Com placas e cartazes em mãos, os manifestantes chegaram a bloquear totalmente a via, por volta das 9h. Após negociações com a Polícia Rodoviária Federal (PRF), às 10h, eles concordaram em liberar uma das faixas. A rodovia foi liberada às 12h.
O protesto gerou engarrafamentos. O trânsito na ponte nova do Guaíba e na ponte do vão móvel ficou congestionado e os veículos trafegaram em velocidade reduzida por mais de 7 quilômetros.
Cleiton Rodrigues, de 41 anos, é pescador e líder comunitário no bairro Picada.
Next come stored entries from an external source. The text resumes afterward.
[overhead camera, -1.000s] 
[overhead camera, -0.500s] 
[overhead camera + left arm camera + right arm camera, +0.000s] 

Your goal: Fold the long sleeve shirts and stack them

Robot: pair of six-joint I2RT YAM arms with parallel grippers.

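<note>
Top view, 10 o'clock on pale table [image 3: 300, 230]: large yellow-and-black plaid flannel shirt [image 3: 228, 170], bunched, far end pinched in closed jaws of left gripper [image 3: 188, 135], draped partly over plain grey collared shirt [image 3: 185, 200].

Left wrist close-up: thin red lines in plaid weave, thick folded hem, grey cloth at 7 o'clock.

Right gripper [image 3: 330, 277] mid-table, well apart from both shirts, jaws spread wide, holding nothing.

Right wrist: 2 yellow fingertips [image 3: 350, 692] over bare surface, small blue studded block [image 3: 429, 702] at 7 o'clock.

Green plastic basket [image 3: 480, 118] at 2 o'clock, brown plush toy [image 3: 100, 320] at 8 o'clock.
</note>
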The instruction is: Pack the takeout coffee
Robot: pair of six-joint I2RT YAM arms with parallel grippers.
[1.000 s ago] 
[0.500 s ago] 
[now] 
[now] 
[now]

Ele afirma que a principal reivindicação é por aluguel social.
“Estamos lutando, neste primeiro momento, por aluguel social e compra assistida. Basta andar pelo nosso bairro para ver que está tudo deserto. Nossas casas foram perdidas e ainda há excesso de burocracia para alugarmos outras, é uma situação que ninguém aguenta mais. Os governos federal e estadual dizem que enviam dinheiro, mas o municipal diz que a verba não chegou. São quatro meses fora de casa, não há mais como aturar isso”, disse o líder comunitário.
A manifestação chegou ao fim após a chegada do prefeito de Eldorado do Sul, Ernani de Freitas, que se reuniu com os moradores do bairro Picada às margens da BR 290. O mandatário afirmou que o Executivo Municipal irá fornecer auxílio de R$ 900, durante seis meses, às pessoas que saíram de casa. A expectativa é negociar com o governo do RS para que o montante atinja o mesmo valor de um salário mínimo.
"A prefeitura assumiu a responsabilidade de fornecer R$ 900 por família, durante seis meses. Também vamos formar um comitê, com representantes da gestão e moradores, para pedir o aumento desse auxílio, até que se alcance a base de um salário mínimo”, destacou o prefeito de Eldorado do Sul.
Eldorado do Sul tem uma população de aproximadamente 40 mil habitantes. Destes, cerca de 30 mil foram atingidos no dilúvio.
No auge da enchente, quase 5,5 mil pessoas chegaram a ficar desalojadas e outras 557, foram para abrigos da cidade ou de municípios vizinhos. A estimativa é que 97% da área urbana e 80% da área total do cidade ficaram submersas.
De acordo com a prefeitura, aproximadamente 1,5 mil famílias de Eldorado do Sul que saíram de casa ainda não conseguiram retornar. A maior parte permanece morando provisoriamente com amigos e familiares, mas ainda há 22 pessoas em um abrigo no município.